Plus รฉsotรฉrique et ambigu que The Witch, certains pourraient ne pas vouloir classer The Lighthouse dans la catรฉgorie des films d’horreur ร gorge dรฉployรฉe. Mais la mise en scรจne de l’histoire du fantรดme et l’utilisation accrue d’intรฉrieurs claustrophobes et d’extรฉrieurs stรฉriles ne sont pas les mรชmes, tout comme les ouvertures finales du film vers la folie. Exercice magistral de macabre et d’enfer, The Lighthouse confirme qu’Eggers est l’une des voix les plus intรฉressantes qui รฉmergent de sa gรฉnรฉration.
2. The Witch (2015)
Pour apprรฉcier pleinement La Sorciรจre, il faut prรฉciser qu’il y a littรฉralement une sorciรจre dans les bois. Le scรฉnariste et rรฉalisateur Robert Eggers le souligne trรจs tรดt, permettant au public d’entrevoir sa forme dรฉchiquetรฉe et impie alors que la bique sacrifie un nouveau-nรฉ ร Satan. Non seulement cela signale que le film est jouรฉ pour de bon, mais cela supprime รฉgalement toute sorte d’ambiguรฏtรฉ psychologique sur ce qui se passe.
Intensรฉment engagรฉ ร immerger le public dans la vie quotidienne et les dreads nocturnes des puritains du 17รจme siรจcle, The Witch est imprรฉgnรฉ d’une anxiรฉtรฉ profonde pour les entitรฉs surnaturelles qui pourraient empoisonner vos rรฉcoltes, ou vivre dans chaque bosse entendue dans le noir de la nuit. Avec un ลil mรฉticuleux pour les dรฉtails historiques, Eggers crรฉe la meilleure approximation cinรฉmatographique des calvinistes jamais mise ร l’รฉcran, et ce faisant, permet aux spectateurs ร la fois de vivre avec les superstitions du Tรฉnรฉbreux prenant la forme d’animaux, et de juger ceux qui sont obsรฉdรฉs par lui.
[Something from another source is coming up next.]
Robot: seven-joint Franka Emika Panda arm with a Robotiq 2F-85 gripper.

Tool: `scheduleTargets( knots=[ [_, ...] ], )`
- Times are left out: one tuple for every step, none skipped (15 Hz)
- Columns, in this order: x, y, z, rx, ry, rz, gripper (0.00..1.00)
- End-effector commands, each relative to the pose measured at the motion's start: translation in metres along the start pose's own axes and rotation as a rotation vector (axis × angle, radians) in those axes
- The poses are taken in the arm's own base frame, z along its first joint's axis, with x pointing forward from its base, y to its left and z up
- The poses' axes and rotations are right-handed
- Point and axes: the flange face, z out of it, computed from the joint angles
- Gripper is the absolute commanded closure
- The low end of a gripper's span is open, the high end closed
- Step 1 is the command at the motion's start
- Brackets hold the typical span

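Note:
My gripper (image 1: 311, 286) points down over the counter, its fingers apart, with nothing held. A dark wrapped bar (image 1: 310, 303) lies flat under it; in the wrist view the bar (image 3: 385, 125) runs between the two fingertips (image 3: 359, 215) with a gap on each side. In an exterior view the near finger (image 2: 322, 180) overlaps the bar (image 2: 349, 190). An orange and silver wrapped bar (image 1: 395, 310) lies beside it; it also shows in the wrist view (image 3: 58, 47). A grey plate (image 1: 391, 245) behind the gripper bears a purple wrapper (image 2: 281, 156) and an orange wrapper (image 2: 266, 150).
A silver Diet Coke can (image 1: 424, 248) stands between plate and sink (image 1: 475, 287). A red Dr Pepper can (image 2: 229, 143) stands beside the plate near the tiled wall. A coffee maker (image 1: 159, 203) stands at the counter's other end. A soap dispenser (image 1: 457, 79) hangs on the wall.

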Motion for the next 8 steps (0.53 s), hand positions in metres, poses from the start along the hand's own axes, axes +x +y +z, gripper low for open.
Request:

For The Witch est รฉgalement une รฉtude de personnage dรฉconcertante sur une famille qui se dรฉsintรจgre sous nos yeux, et qui laisse ses prรฉjugรฉs et ses rรฉpressions patriarcales la conduire vers la damnation. Avec un ensemble d’acteurs captivants, dont le tour de force d’Anya Taylor-Joy dans le rรดle de Thomasin, le puritain qui cherche dรฉsespรฉrรฉment ร rester pur, le film se prรฉlasse dans sa dextรฉritรฉ avec un anglais moderne prรฉcoce. Tout cela augmente la tension jusqu’ร un troisiรจme acte transcendant, qui peut รชtre lu ร juste titre comme une รฉtreinte de dรฉsespoir ou une extase libรฉrรฉe, selon la personne ร qui l’on demande. Plus qu’un grand film d’horreur, La Sorciรจre est carrรฉment l’un des meilleurs films amรฉricains produits au cours de ce siรจcle.
1. Hรฉrรฉditรฉ (2018)
Les dรฉbuts d’Ari Aster en tant que rรฉalisateur sont devenus une sorte de rรฉfรฉrence pour les films d’horreur d’un genre particulier, que l’on veuille les qualifier d'”รฉlevรฉs”, d'”artistiques” ou autre. Quel que soit le nom qu’on lui donne, Hรฉrรฉditaire est un dรฉbut exceptionnel et une ลuvre รฉcrasante et oppressante sur une famille maudite et chargรฉe de chagrin.